▸ EXERCISE DETAILS: Count all lines holding "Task" in the data below and say the number, nothing more.

(Beginning of MATERIAL FOR THIS EXERCISE)

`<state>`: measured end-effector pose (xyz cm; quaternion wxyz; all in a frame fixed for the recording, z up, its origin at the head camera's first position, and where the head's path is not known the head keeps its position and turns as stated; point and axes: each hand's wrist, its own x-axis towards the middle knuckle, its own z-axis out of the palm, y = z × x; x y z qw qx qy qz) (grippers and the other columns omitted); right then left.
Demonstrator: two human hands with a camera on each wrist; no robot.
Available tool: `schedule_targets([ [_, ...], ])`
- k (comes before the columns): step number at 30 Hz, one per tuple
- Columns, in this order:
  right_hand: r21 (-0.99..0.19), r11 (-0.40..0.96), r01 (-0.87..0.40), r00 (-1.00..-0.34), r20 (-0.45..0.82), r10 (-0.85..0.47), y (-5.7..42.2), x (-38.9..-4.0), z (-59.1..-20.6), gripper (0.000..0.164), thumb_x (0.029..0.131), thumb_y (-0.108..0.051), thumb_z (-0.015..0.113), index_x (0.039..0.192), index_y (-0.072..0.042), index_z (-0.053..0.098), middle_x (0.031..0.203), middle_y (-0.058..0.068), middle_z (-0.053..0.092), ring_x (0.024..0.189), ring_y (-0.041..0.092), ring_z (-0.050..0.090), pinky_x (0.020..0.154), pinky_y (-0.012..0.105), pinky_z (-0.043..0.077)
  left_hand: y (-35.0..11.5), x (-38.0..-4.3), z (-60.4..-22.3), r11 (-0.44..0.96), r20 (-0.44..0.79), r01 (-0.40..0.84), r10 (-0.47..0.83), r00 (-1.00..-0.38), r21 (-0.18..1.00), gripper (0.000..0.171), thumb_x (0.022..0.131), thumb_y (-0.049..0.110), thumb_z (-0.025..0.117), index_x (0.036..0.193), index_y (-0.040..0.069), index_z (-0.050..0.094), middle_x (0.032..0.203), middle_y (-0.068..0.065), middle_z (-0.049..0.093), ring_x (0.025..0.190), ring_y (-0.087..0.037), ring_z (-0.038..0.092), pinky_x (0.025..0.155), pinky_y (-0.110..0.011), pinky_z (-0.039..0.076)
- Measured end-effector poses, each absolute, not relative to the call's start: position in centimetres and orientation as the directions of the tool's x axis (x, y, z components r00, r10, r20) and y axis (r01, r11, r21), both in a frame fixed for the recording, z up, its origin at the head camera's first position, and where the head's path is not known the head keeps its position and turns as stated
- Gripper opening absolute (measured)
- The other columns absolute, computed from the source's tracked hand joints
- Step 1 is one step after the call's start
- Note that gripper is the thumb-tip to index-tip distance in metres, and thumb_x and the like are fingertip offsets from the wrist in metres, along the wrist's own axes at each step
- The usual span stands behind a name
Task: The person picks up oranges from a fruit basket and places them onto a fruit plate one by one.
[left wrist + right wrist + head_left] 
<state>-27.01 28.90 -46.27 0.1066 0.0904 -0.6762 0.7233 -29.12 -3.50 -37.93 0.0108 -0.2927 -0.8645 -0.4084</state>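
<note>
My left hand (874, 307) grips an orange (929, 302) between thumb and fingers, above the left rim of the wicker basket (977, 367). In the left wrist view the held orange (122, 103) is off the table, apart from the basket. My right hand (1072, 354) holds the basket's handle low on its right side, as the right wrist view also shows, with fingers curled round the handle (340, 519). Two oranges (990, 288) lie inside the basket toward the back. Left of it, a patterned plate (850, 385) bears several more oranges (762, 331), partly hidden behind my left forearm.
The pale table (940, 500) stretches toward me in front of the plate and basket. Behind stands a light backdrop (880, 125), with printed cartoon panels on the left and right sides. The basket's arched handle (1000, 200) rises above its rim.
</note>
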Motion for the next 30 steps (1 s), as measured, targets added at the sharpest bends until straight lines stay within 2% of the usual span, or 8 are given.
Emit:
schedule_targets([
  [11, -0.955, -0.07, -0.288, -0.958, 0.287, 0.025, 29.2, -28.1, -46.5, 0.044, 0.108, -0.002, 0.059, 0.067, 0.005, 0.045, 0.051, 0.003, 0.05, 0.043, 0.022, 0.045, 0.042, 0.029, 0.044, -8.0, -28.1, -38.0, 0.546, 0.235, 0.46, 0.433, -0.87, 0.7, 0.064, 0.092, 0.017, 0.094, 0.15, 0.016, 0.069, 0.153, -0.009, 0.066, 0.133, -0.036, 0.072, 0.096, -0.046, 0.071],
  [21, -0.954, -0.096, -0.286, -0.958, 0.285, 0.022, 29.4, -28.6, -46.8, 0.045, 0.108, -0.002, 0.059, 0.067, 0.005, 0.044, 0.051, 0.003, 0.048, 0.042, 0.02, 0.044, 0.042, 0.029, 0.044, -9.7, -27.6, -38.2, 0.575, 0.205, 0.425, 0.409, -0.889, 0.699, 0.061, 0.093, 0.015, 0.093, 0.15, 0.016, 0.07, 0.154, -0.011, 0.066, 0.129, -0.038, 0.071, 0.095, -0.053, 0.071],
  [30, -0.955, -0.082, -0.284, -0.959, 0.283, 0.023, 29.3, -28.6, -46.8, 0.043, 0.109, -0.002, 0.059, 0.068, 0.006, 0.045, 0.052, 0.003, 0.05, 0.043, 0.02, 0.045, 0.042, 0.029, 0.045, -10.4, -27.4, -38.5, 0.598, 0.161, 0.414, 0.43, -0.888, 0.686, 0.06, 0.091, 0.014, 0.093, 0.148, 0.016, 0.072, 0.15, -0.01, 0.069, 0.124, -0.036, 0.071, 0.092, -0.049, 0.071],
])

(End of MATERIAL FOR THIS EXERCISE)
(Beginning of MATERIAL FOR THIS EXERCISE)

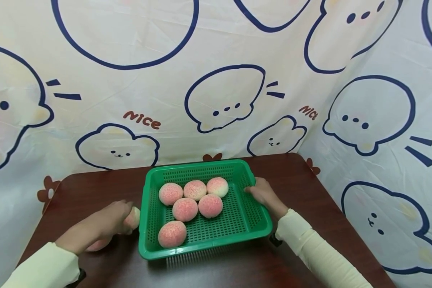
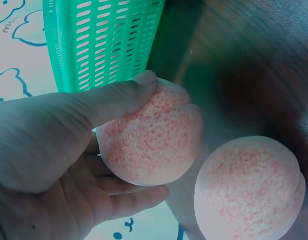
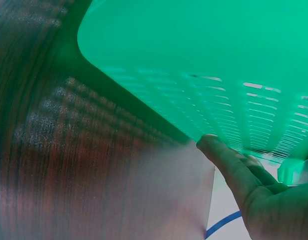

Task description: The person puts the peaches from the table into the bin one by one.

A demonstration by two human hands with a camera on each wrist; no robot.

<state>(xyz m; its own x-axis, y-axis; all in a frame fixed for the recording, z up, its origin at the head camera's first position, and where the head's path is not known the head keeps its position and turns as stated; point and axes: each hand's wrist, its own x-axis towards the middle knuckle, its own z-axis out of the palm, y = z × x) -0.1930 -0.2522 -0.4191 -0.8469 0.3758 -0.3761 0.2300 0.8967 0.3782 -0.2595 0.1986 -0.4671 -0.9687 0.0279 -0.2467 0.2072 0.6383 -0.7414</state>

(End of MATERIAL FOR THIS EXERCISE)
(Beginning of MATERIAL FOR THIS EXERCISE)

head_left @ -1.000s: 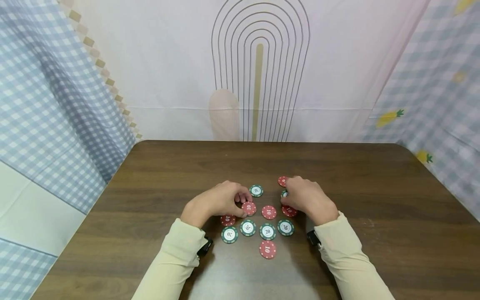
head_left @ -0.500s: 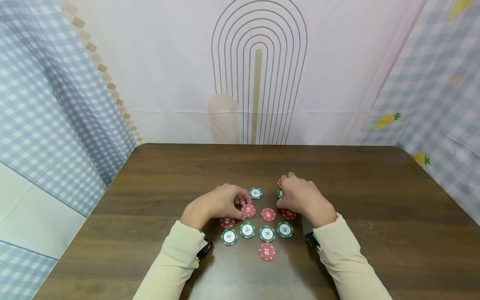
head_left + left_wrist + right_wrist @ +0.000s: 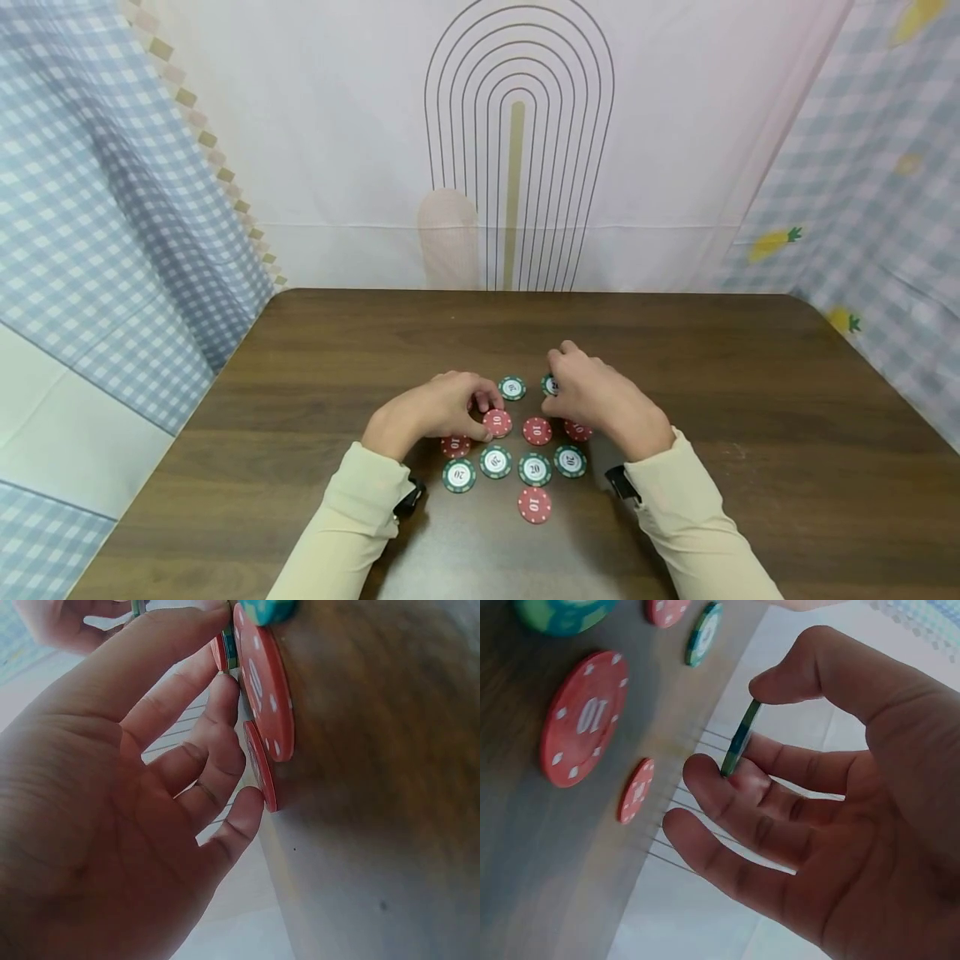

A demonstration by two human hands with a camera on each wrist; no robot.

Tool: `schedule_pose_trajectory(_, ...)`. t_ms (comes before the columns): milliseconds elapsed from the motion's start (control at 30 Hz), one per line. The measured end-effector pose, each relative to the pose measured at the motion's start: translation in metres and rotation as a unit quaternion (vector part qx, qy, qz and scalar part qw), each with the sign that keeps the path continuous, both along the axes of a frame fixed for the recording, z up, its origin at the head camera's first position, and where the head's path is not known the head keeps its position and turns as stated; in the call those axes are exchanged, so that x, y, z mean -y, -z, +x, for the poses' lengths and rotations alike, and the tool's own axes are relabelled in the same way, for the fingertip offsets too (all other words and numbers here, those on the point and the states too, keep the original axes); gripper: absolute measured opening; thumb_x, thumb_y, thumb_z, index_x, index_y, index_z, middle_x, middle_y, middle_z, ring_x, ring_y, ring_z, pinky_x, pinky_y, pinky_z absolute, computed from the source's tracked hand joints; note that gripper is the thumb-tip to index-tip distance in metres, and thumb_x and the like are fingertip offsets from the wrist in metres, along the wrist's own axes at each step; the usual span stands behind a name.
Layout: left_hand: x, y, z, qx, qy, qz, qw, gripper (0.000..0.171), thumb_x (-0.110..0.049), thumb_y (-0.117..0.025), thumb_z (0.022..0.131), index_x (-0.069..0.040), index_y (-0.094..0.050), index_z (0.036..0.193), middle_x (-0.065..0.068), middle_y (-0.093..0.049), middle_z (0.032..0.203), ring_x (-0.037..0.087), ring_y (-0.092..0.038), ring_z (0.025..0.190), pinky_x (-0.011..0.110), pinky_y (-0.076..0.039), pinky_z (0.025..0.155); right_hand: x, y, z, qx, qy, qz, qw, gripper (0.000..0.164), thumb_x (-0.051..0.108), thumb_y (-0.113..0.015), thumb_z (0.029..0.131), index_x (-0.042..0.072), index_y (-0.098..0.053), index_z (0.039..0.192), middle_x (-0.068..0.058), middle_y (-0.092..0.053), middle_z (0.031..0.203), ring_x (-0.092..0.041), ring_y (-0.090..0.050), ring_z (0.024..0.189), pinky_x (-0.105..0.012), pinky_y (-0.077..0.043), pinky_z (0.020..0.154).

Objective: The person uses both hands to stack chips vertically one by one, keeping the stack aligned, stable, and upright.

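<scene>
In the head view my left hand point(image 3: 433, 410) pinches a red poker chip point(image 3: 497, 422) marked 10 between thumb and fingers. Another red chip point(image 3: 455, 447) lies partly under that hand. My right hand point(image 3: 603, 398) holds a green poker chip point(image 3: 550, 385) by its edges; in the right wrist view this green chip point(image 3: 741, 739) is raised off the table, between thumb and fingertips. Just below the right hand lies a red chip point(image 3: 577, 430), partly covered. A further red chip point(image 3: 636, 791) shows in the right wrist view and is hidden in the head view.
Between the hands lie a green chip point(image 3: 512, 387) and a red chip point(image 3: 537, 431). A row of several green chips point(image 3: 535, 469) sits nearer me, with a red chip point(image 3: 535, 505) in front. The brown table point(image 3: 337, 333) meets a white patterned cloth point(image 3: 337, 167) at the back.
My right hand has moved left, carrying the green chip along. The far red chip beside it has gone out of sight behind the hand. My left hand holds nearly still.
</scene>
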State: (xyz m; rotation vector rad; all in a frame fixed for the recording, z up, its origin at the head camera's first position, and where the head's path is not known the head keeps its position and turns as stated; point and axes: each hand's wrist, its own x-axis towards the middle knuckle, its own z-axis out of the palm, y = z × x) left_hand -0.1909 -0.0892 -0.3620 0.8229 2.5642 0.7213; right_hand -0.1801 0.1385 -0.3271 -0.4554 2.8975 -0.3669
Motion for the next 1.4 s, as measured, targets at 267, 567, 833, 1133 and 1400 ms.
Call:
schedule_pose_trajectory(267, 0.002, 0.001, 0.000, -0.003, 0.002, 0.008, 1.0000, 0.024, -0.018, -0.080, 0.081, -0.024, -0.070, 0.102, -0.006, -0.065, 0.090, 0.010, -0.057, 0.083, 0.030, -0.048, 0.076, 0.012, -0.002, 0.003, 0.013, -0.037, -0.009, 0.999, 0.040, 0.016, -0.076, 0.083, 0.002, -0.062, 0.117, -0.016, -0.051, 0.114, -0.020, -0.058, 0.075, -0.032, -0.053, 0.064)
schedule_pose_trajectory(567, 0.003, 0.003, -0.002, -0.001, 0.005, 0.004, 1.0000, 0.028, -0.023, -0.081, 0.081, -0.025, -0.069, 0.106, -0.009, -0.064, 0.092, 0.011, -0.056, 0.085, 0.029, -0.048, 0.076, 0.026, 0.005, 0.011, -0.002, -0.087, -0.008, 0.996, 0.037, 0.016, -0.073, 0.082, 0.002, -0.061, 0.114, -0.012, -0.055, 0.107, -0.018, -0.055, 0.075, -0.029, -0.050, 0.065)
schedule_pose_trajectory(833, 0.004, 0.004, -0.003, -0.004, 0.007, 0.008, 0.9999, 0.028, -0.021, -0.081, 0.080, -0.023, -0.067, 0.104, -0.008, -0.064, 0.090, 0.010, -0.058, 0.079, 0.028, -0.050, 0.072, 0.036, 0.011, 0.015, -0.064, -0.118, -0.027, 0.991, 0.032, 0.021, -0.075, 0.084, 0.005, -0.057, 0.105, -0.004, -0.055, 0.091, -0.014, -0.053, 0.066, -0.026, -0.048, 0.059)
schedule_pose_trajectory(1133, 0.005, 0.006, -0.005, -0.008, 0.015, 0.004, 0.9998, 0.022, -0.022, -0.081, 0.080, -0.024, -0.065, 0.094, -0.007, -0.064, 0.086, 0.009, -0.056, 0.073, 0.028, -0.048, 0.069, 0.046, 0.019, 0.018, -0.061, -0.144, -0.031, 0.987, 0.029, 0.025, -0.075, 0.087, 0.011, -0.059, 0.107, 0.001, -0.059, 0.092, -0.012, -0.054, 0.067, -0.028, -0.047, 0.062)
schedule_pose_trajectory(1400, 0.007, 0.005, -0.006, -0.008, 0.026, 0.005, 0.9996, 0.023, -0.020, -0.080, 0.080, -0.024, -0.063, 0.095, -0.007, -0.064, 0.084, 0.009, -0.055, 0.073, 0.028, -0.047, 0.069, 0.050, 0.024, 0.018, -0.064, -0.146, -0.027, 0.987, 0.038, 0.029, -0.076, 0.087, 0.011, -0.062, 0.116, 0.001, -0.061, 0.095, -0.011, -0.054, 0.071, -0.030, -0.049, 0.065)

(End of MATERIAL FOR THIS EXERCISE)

▸ PROBLEM SOLUTION: 2